Prevent Pivot navigation in Windows Phone

I have an audio recording application for Windows Phone. It consists of a pivot control with two pivot items. One is for recording control, and another one is for reviewing and listening the recorded items.
When the recording is taking place, I need the way to prevent the user from navigating away from the current pivot item, but to retain the feel that an entire pivot item moves, but doesn't flip to the next item, as if there is none.
I know I could use GestureListener from Silverlight Toolkit, but using it I will need to implement a simulation of pivot movement myself.
Is there a build-in way to prevent pivot navigation?
If no, can you point me to an example on how I can animate control movement on gesture flipping?
Is it mandatory that the user has to remain on the one PivotItem?. If not, you could just disable the second PivotItem so that the user knows that it's there, but can't actually interact with it.
secondPivotItem.IsEnabled = false;
Alternatively, you could dynamically insert the second PivotItem when you want it and remove it when you don't. For example, when recording:
mainPivot.Items.Remove(secondPivotItem);
then when you want the second PivotItem to appear:
mainPivot.Items.Add(secondPivotItem);
The only "problem" with this is that when you only have one PivotItem on screen, the user can't scroll. However, this is how a Pivot control is supposed to function.
If you really want the user to scroll back to itself, you could create a blank PivotItem (with no header). Then, handle the Pivot's LoadingPivotItem event. Check if the item that it about to be loaded is the blank one. If so, then use Pivot.SelectedItem = recordingPivotItem to navigate back to the recording PivotItem. You can then use the above method to dynamically add the second PivotItem when the recording is over. This isn't the normal UX for pivots, but should do what you're trying to achieve.

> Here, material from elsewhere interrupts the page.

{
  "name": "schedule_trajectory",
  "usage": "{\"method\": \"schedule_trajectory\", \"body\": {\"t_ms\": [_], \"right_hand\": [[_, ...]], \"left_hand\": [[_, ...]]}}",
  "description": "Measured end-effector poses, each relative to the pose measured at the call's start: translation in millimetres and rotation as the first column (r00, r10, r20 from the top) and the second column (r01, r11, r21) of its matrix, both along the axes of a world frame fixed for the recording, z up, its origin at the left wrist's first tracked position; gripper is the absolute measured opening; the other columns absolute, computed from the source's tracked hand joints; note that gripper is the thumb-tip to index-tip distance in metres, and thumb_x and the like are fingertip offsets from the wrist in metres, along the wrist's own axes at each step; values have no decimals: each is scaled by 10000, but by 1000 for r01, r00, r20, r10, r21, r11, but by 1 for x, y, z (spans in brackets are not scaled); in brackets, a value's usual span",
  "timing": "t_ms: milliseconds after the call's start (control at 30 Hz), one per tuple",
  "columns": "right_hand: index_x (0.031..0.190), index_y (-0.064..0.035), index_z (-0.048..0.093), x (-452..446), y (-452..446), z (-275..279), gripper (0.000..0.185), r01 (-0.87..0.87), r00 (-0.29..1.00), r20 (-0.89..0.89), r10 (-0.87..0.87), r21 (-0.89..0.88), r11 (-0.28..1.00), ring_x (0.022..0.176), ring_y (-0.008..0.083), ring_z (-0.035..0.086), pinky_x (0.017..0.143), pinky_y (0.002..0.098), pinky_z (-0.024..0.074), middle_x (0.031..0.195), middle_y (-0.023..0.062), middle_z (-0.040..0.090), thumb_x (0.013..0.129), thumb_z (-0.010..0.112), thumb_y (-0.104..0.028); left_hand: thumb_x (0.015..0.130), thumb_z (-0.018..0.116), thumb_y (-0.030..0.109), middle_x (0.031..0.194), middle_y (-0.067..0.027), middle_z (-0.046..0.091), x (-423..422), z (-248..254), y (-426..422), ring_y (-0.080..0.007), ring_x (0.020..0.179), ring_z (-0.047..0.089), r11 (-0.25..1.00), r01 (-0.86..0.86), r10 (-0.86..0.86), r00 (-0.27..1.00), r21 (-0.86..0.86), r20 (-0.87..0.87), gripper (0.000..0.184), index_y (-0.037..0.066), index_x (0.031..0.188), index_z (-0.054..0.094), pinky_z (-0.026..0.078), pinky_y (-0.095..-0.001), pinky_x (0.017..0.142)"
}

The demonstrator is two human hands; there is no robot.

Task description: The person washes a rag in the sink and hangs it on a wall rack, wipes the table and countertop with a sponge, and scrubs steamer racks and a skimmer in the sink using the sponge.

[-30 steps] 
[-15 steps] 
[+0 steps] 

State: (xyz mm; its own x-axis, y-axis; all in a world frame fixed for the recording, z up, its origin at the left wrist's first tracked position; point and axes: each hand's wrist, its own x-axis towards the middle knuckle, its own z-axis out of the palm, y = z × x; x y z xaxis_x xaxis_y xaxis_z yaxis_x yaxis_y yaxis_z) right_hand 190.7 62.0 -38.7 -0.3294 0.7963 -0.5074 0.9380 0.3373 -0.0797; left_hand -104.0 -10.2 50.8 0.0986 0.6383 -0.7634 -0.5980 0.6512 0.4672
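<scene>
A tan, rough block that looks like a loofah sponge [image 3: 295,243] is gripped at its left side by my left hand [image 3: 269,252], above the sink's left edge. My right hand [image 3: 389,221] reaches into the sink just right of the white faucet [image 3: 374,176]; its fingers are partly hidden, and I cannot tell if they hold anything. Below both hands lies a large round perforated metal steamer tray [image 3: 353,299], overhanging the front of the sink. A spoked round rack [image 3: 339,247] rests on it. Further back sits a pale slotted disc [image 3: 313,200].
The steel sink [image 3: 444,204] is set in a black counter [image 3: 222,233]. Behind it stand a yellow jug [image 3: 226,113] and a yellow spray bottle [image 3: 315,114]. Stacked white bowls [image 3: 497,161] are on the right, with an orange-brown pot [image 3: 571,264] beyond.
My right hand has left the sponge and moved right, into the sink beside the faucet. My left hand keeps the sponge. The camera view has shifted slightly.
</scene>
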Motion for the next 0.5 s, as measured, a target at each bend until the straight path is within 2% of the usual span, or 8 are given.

Seems to me that the best solution is making the pivot control invisible to hit test altogether. I simply set PivotMain.IsHitTestVisible = false and set it back to true whenever I am done recording.
There is a good attached property approach on how to make a particular element hit test visible, while casting an entire panorama or pivot item hit test invisible:
Here is the link to a blog post of an author with the source code:
http://blogs.msdn.com/b/luc/archive/2010/11/22/preventing-the-pivot-or-panorama-controls-from-scrolling.aspx
Works for me until the dynamic loading and removing of the pivot items with textblock header will be added to the SDK's pivot control.
The down side of locking a person into a pivotitem or disabling one so that a person cannot navigate is that you are going to frustrate the user. PivotItems are meant to be flicked to and from, and writing an app that has behavior different than this is going to take away from the user experience, because the app is not going to behave the way they expect it to.
Personally, if you are going to lock them into one pivot item, I think you should go ahead and create another page without a Pivot control and navigate to it. Also, whether you choose to do it this way or not, you need to keep in mind that regardless of whether they are locked into a certain pivotitem or they are navigated to another page, the back button must work as expected, or the app won't pass certification.